Leichte Flak-Abteilung 71, 3. Batterie (Sf)

Flak 71

Dans la soirée du 8/6/40 nous étions à Wavignies, en pointe. On avait capturé d’innombrables prisonniers et matériels, nous ne savions pas ce qu’il y avait à droite et à gauche. On avait donc disposé les pièces en demi-cercle et nous étions allongés pour la nuit dans le trèfle, seules quelques sentinelles veillaient.

Le lendemain matin à 4H nous étions en route, il fallait s’emparer de Saint-Just et cerner d’importantes forces stationnées au nord. Quant à nous, il s’agissait de tenir les carrefours pour endiguer le flot continu des colonnes de véhicules français que l’on voulait encercler. Pour sécuriser ce dernier itinéraire de repli, les Français avaient mis en ligne deux chars de 32t, sans penser que nos canons de 2cm étaient beaucoup trop légers. Nous avions attaqué immédiatement pour fermer la nasse et capturer d’importantes forces ennemies.

Nous avons déclenché les premiers tirs à une distance de 200m mais nos obus étaient sans effet sur ces gros blindés. Encore un peu plus près… Un camarade et moi nous sommes rapprochés. 150m, 100m, toujours aucun résultat, le char tirait sur nous à la mitrailleuse mais cela ne nous impressionnait pas.
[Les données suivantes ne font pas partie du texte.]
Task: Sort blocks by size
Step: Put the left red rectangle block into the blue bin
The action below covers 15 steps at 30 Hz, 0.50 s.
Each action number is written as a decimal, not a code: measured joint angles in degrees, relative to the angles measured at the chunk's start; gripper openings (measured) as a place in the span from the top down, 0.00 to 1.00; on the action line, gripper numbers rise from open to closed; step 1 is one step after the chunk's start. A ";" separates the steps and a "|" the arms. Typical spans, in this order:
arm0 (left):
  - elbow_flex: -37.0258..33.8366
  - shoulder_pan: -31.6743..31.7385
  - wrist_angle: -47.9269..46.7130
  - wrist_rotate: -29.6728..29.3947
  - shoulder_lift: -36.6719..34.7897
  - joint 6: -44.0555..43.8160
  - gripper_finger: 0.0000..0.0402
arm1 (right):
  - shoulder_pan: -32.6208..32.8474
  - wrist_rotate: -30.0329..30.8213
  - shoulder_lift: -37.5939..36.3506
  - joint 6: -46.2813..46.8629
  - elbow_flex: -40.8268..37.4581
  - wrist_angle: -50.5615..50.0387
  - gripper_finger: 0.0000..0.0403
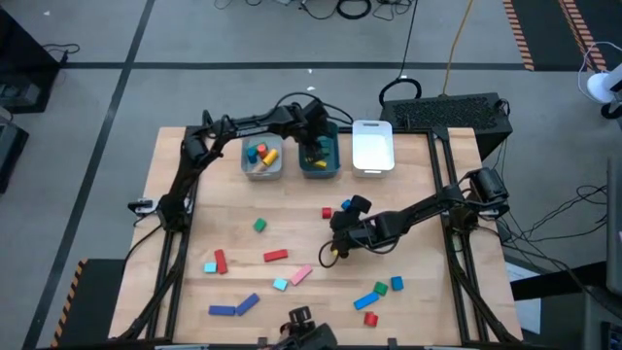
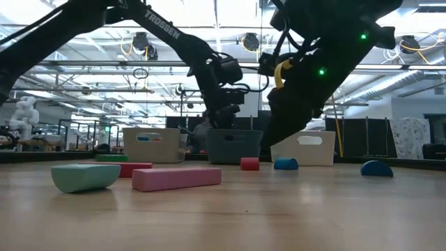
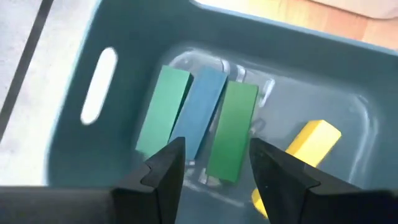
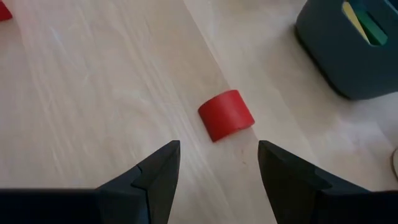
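Note:
Blocks lie scattered on the wooden table: a green cube (image 1: 259,225), a red bar (image 1: 276,256), a pink bar (image 1: 300,275), blue bars (image 1: 247,303) and others. My left gripper (image 3: 216,152) hangs open and empty over the teal tray (image 1: 319,160), which holds two green bars (image 3: 233,130), a blue bar (image 3: 202,106) and a yellow piece (image 3: 314,142). My right gripper (image 4: 217,155) is open and empty just above the table. A small red round-topped block (image 4: 226,115) lies on the table a little beyond its fingertips; it also shows in the high view (image 1: 327,212).
A grey tray (image 1: 262,167) with several small coloured blocks stands left of the teal one, and a white tray (image 1: 372,146) stands right of it, all along the far edge. Blue, green and red blocks (image 1: 380,288) lie near the front right, and a blue one (image 1: 346,204) lies by my right gripper.

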 joint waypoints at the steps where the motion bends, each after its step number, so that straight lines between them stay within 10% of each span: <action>1: 0.01 -0.11 -0.01 -0.51 -0.20 0.00 0.55 | -0.03 0.00 0.00 -0.04 0.00 0.12 0.50; 15: -1.37 -4.39 -11.48 -1.29 -8.96 -3.08 0.55 | -0.36 -0.08 0.00 3.23 0.00 1.43 0.50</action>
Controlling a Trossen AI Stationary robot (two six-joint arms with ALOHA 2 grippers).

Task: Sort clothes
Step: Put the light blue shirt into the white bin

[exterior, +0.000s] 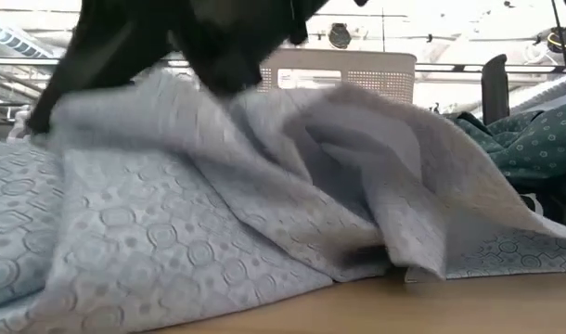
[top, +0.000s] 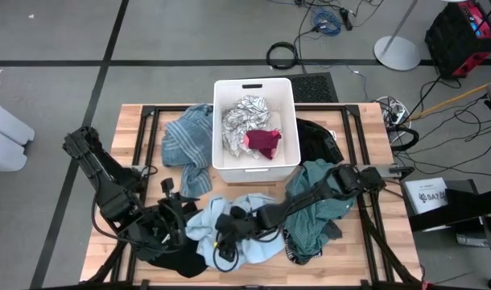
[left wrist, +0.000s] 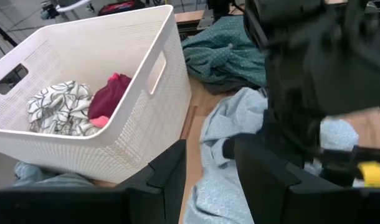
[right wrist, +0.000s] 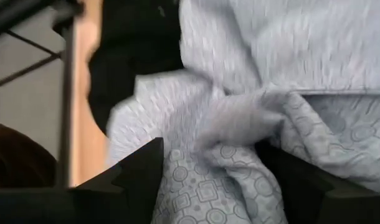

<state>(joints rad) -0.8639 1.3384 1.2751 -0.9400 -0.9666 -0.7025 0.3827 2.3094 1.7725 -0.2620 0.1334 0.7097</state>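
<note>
A light blue patterned garment (top: 262,246) lies crumpled at the table's near middle. My right gripper (right wrist: 218,186) reaches down onto it from the right, open, with a bunched fold (right wrist: 240,124) between its fingers. My left gripper (left wrist: 209,180) hovers open at the garment's left, above a black garment (top: 177,262), with nothing between its fingers. A teal garment (top: 314,205) lies under my right arm. Left of the white bin (top: 217,121) lies a blue striped one (top: 189,145), and another black piece (top: 316,141) lies to its right. In the bin are a white-grey patterned cloth (top: 245,117) and a magenta one (top: 264,143). My right gripper comes slanting down from the table's right, its open fingers (right wrist: 140,180) standing on either side of a bunched fold of the light blue garment (right wrist: 227,162), which lies on the table. I cannot tell whether the fingers touch the cloth.
The bin stands at the table's far middle, close behind both grippers. The two arms stand close together over the near middle. Bare wood shows at the near left (top: 105,254) and near right (top: 366,258) corners. Black frame bars (top: 145,137) run along the table's sides.
</note>
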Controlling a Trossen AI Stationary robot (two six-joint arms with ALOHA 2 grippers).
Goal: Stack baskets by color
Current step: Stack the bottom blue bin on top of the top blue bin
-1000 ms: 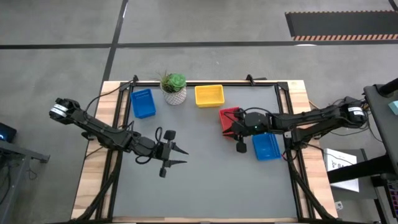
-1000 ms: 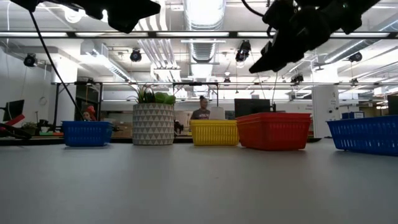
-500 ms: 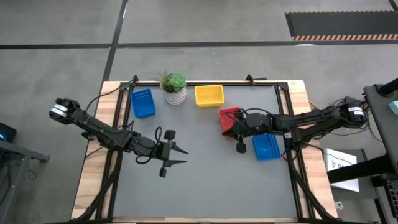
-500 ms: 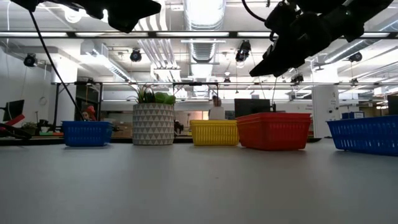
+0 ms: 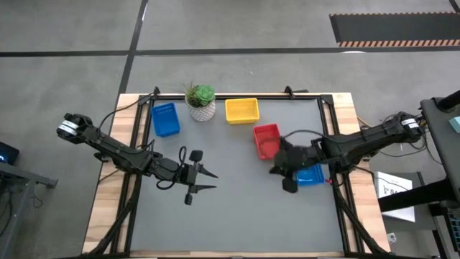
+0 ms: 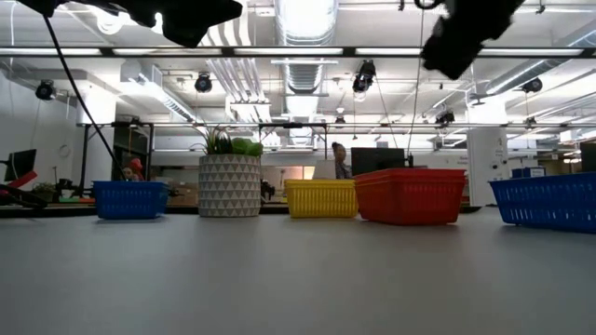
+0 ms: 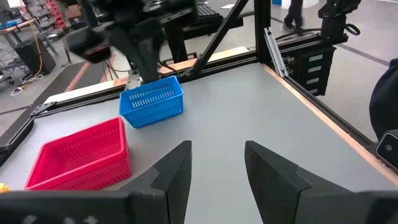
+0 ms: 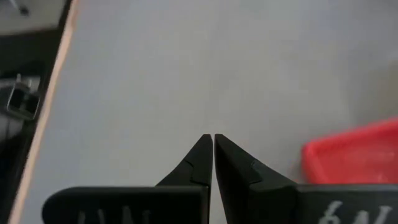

Soudain les colosses se déplacèrent, de vrais lâches jurions-nous, ils voulaient disparaître. En avant ! L’un était déjà endommagé et l’autre le remorquait, ils ne devaient cependant pas nous échapper ! J’avais parcouru 50 m quand un coup, une détonation, une grosse fumée et une gerbe de terre éclaboussa mon canon. Un bonjour de l’artillerie allemande. La première pensée fut c’est fini ! Bientôt cependant la fumée se dissipa et l’on vit les deux chars fuyant devant nous. Le tir d’artillerie ne nous avait pas touchés. Maintenant le char tirait de toutes ses armes et touchait mon moteur, m’empêchant d’avancer, il restait cependant sous mes tirs. Je me fis remorquer par mon camarade jusqu’au prochain croisement où je pouvais prendre la route sous mon tir et réparer mes avaries. Personne n’était blessé, Dieu soit loué, seule notre voiture de liaison était criblée de balles. Pas le temps de penser à autre chose car une nouvelle colonne de véhicules approchait toute vitesse et ils n’échappèrent pas à nos tubes. En quelques minutes tous les véhicules étaient en flammes et malgré une défense farouche tous les personnels furent capturés. Nos obus avaient été terriblement efficaces. Des corps étaient démembrés, l’un avait la poitrine à moitié arrachée mais ce furent des semaines difficiles et de nombreux camarades étaient tombés.

Le combat n’était pas fini, les Français cherchaient à percer de toutes leurs forces  et nous envoyaient des chars. 15 de ces mastodontes venaient vers nous et nous n’avions que deux canons légers. Mais il n’y avait rien à faire, les positions devaient être tenues. On ouvrit le feu sur eux, des étincelles jaillirent, je ressentis une douloureuse brûlure à la cuisse gauche et tombais au sol. La douleur lancinante ne passait pas mais je devais continuer à diriger les tirs de mon canon. Il n’y avait que la jambe gauche qui n’allait plus. Les canons tiraient toujours et les chars aussi. Deux chars étaient détruits sur la route et un troisième était en feu. Nos véhicules étaient percés comme des écumoires mais nous tirions toujours, la distance était d’une trentaine de mètres. Mon canonnier droit eut la tête déchiquetée par un obus, son voisin sauta sur son siège, le chef de pièce fut grièvement blessé à côté de moi et s’écroula sans un bruit.

Sept chars ennemis détruits dirent nos chefs dans un bref message. Sept chars ennemis… Mais trois camarades avaient terminé leurs courtes vies et cinq autres avaient versé leur sang pour l’Allemagne. Tel fut le jour de gloire de la 3. Batterie du Leichte Flakabteilung 71.